Task description
Word for word, restate every line of the material.

== Source material ==

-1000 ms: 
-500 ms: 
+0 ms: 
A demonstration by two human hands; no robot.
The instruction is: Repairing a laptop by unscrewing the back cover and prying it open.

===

Response to the task
-1000 ms: 
-500 ms: 
+0 ms: 
A demonstration by two human hands; no robot.
The instruction is: Repairing a laptop by unscrewing the back cover and prying it open.

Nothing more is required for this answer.